基于免疫系统的不平衡数据分类方法研究

发布时间：2018-10-25 06:27

【摘要】：随着云计算和移动技术的发展,互联网进入大数据时代,人们面对急剧膨胀的多媒体信息,需要有效的内容管理和快速的信息查找。分类算法通过学习已标注数据建立模型,对数据进行分类和标签,已经广泛应用于计算机视觉、文字识别、声音识别、文档归类等领域。基于标注数据的分类算法已经走向成熟,如朴素贝叶斯、逻辑回归、支持向量机、决策树等。然而,这些算法都依赖于数据集规模,按照学习理论,只有样本规模超过规定下界时,正确率才能高于临界点;同时不平衡数据集大量存在于人们的现实生活中,人们更关心少数类的样本,错分少数类所产生的代价更大。为了解决这个矛盾,本文致力于基于免疫系统的不平衡数据分类方法研究。借鉴人体免疫系统的原理和特性,研究和解决二类不平衡数据分类问题、多类不平衡数据分类问题,密度缺失下的不平衡数据分类问题,以及类内簇不平衡下的不平衡数据分类问题,主要工作和贡献如下:(1)在二类不平衡环境下,研究了基于免疫中心点的过采样提高分类算法性能的理论和方法。在二类学习中,多数类(或负类)的样本数量比少数类(或正类)的样本数量更多,标准分类学习算法趋于偏向多数类,造成少数类的错分率明显高于多数类的错分率。
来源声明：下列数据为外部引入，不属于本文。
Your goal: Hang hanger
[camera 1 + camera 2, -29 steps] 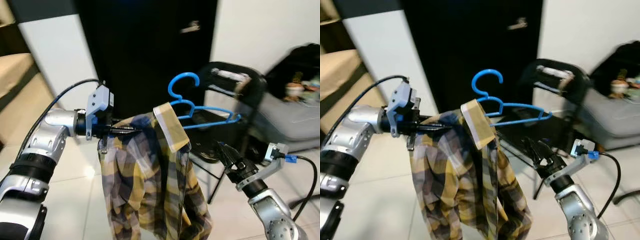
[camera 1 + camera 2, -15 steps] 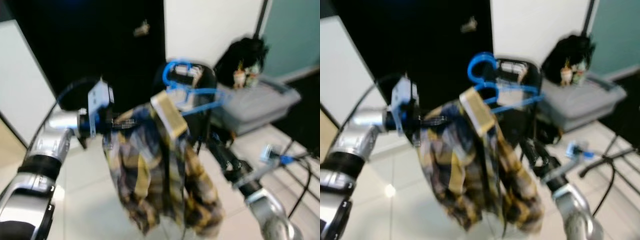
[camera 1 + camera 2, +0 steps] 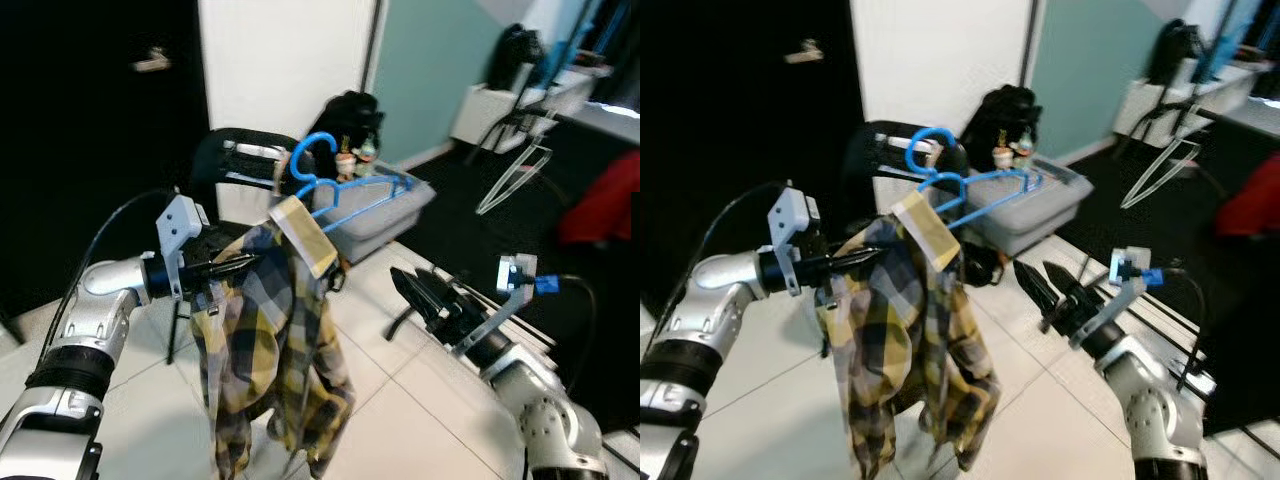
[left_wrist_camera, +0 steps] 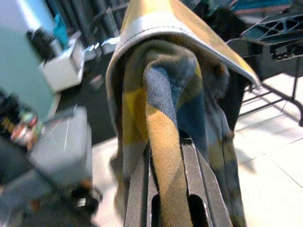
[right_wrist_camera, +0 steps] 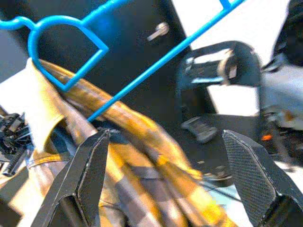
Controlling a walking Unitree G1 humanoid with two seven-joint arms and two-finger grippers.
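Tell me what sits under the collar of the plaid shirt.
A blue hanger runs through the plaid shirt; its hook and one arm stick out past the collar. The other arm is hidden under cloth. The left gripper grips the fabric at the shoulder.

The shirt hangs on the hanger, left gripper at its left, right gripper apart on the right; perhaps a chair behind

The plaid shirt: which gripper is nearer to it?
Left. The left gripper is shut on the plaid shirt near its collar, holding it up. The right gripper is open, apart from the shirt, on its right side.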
本文提出的基于免疫中心点的过采样方法(ICOTE)借鉴免疫网络原理,经过繁殖、变异、抑制等过程,产生免疫型中心点来扩充少数类样本,以达到样本分布的类平衡。免疫型中心点反映少数类的分布特征,扩张后的样本集不会改变原有样本的形状,防止新簇的产生,因而ICOTE在避免过学习的同时,也克服了随机合成采样方法不考虑样本空间分布的问题。(2)在多类不平衡环境下,研究了基于多免疫子网络的过采样提高分类算法性能的理论和方法。与二类学习相比,多类学习面临着搜索空间变大、算法复杂度升高、空间重合等新问题,往往无法简单地把二类方法照搬到多类问题。同时,不平衡问题变得更加突出,少数类不止一个,类空间重叠现象更加普遍,造成传统分类算法忽视少数类现象,更倾向降低多数类的错分率。本文提出的基于免疫中心点的全局过采样方法(Global-IC)借鉴免疫网络原理,在每个少数类空间生成免疫子网络,网络节点用来扩充少数类样本,最终达到整个样本分布的类平衡,促使分类算法在生成模型时,给予每个类同样的权重,正确预测未知样本。(3)在少数类数据密度稀疏条件下,研究基于阴性选择的过采样提高分类算法性能的理论和方法。与多数类样本空间相比,少数类空间不仅样本数量少,数据也比较稀疏,形成许多的孤立点或小簇,分类算法易于向多数类偏置。本文借鉴人体免疫系统的阴性选择机制,提出非我抗原型检测器和离散点检测相结合,学习整个数据空间的分布特性,生成符合少数类密度分布的合成样本,扩大少数类空间的决策区域。因为尽可能多的利用样本数据,在少数类空间生成更大或更稠密的决策区后,决策树分类算法有足够的分类信息,生成的决策树能够对未标注样本进行正确分类。(4)在类内簇不平衡条件下,研究基于形状的过采样提高分类算法性能的理论和方法。不平衡问题不简单是类间的不平衡,而是类内部有更多的“小簇”,簇间的不平衡造成预测精度变低。本文借鉴免疫网络原理和离散点检测,提出了基于形状的过采样方法(SBO)。SBO利用聚类算法识别类内的“簇”,然后在簇内构建免疫子网络,网络节点用来扩充少数类样本。我们也研究解决了CURE算法对输入参数的依赖性,利用免疫网络生成代表点替换以前的向量均值;同时,SBO检查簇算法引入的“假簇”,只对真实簇扩充样本规模,避免重复样本带来的过学习问题。因为过采样后的数据集变得类间和类内平衡,并且扩展后数据集和原数据集有着相似的空间分布,因此生成的决策树能够对未标注样本进行正确分类。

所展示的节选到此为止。